**Try it:**
In the data below, find the line containing "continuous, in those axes", then set down that line and every later line up to and including the line containing "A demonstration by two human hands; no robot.", exactly.

*** Opening Dataset ***

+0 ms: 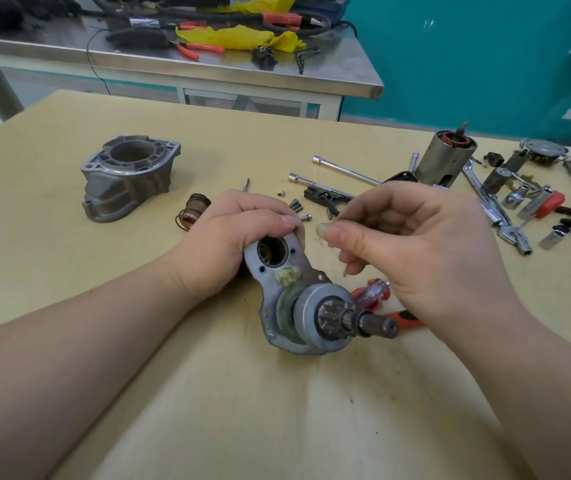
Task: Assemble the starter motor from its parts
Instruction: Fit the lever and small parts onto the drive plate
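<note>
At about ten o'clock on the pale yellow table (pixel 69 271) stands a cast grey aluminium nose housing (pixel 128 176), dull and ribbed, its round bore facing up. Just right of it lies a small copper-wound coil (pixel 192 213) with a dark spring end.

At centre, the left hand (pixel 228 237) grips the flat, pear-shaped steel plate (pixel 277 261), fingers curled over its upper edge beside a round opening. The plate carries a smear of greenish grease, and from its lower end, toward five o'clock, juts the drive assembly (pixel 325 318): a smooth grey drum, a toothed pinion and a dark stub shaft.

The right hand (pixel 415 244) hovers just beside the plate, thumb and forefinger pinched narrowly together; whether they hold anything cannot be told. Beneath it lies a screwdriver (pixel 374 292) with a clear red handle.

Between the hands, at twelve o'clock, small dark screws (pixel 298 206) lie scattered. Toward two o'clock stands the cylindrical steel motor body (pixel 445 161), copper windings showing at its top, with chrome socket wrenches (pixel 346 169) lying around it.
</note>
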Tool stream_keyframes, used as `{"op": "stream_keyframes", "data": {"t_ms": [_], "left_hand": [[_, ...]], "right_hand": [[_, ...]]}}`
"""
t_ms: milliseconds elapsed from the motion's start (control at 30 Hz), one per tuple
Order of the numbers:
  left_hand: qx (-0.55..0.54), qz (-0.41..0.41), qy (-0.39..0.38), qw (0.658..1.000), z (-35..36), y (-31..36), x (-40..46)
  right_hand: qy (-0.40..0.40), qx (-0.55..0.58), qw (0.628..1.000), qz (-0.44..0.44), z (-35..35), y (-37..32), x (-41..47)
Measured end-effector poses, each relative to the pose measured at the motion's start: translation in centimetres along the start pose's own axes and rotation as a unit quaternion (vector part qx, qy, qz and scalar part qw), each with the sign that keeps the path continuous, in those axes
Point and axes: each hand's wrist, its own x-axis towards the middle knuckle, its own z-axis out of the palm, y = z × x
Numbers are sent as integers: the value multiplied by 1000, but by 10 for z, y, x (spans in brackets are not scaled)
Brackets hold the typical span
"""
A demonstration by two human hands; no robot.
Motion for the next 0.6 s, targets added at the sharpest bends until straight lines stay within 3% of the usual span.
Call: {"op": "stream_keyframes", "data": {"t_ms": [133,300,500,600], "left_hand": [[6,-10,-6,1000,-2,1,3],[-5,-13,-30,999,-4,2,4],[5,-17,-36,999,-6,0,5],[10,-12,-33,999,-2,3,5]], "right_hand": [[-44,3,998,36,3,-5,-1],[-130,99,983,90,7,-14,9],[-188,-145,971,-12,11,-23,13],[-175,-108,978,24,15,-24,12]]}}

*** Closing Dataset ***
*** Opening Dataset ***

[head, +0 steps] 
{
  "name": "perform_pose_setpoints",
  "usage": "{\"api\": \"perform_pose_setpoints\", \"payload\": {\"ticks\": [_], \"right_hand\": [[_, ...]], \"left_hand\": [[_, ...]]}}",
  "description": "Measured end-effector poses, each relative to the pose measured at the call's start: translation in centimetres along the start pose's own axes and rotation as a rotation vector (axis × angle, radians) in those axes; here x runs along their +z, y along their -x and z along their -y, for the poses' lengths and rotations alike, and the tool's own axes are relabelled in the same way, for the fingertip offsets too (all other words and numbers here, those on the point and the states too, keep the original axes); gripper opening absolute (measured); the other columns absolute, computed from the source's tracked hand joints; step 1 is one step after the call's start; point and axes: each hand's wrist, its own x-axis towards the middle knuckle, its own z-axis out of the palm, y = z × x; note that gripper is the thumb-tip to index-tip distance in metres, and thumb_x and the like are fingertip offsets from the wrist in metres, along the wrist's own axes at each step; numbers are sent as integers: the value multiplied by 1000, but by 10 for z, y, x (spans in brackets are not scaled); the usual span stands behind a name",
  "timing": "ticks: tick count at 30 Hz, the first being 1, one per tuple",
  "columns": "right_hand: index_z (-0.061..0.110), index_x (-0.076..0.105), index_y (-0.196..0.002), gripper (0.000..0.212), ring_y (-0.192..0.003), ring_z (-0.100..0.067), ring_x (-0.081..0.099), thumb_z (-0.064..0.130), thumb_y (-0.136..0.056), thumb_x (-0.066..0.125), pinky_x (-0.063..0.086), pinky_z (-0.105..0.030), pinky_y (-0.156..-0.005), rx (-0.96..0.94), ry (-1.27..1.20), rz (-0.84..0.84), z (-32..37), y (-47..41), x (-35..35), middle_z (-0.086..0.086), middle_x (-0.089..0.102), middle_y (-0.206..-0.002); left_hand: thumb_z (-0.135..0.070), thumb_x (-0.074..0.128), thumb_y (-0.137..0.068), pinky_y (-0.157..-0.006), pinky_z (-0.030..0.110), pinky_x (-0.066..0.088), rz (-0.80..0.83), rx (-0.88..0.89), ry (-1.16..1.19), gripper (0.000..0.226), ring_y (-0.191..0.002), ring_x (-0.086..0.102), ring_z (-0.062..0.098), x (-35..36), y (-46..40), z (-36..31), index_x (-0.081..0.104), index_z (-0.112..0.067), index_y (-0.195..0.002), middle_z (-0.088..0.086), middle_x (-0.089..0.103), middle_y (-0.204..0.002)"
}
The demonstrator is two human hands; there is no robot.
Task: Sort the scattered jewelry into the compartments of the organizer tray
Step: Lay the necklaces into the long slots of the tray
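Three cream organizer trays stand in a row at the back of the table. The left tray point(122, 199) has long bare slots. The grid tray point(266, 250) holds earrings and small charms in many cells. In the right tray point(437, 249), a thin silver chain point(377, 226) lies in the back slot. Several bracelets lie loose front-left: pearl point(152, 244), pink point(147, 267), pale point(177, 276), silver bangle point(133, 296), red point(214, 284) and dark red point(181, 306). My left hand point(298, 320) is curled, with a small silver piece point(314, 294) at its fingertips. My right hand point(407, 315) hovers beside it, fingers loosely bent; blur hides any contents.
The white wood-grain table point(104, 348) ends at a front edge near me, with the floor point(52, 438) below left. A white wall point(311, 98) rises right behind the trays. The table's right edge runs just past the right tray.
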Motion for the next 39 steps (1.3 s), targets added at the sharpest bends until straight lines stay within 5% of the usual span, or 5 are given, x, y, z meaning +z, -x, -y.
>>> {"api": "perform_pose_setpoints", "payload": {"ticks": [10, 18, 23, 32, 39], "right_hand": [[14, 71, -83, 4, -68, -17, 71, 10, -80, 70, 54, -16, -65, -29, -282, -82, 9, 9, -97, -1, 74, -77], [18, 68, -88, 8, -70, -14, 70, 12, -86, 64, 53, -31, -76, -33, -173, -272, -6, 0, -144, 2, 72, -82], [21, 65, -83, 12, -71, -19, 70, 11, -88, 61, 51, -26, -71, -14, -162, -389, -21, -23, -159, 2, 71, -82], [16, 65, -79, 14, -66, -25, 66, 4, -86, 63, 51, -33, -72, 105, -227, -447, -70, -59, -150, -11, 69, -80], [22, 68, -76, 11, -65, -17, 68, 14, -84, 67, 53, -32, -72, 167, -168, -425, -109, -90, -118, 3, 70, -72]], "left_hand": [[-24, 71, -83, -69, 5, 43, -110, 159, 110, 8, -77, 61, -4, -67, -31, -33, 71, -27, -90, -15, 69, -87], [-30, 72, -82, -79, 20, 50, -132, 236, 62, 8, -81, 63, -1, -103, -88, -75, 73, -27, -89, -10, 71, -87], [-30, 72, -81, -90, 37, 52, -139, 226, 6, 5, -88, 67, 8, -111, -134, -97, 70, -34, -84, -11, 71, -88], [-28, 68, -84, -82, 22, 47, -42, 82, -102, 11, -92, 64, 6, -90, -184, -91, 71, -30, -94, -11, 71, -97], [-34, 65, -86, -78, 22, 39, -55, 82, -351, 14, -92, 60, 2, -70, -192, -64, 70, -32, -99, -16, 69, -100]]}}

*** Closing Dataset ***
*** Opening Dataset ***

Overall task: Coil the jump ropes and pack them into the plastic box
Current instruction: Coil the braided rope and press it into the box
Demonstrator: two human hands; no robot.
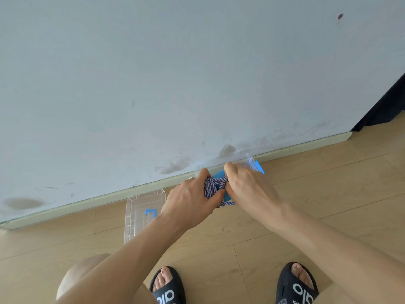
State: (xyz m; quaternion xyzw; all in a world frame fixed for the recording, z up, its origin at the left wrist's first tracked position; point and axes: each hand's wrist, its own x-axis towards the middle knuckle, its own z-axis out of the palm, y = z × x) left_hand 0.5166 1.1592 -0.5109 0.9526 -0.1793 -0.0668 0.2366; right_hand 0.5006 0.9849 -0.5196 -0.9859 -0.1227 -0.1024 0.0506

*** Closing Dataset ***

**Answer for this exercise:**
Measured end-effector poses, each relative to the pose measured at the motion's start: translation in centimetres along the start pose's own axes and rotation as a unit quaternion (vector part qx, qy, qz and scalar part qw), each with the sign that keeps the path continuous, in those axes
Point and axes: each hand's wrist, its own x-axis towards the middle knuckle, its own z-axis out of the palm, y = z × x
Numbers are sent as integers: the value multiplied by 1000, but by 10 for z, y, x (spans in brackets are not scaled)
Brackets hold the typical span
"""
A demonstration by two human hands; no robot.

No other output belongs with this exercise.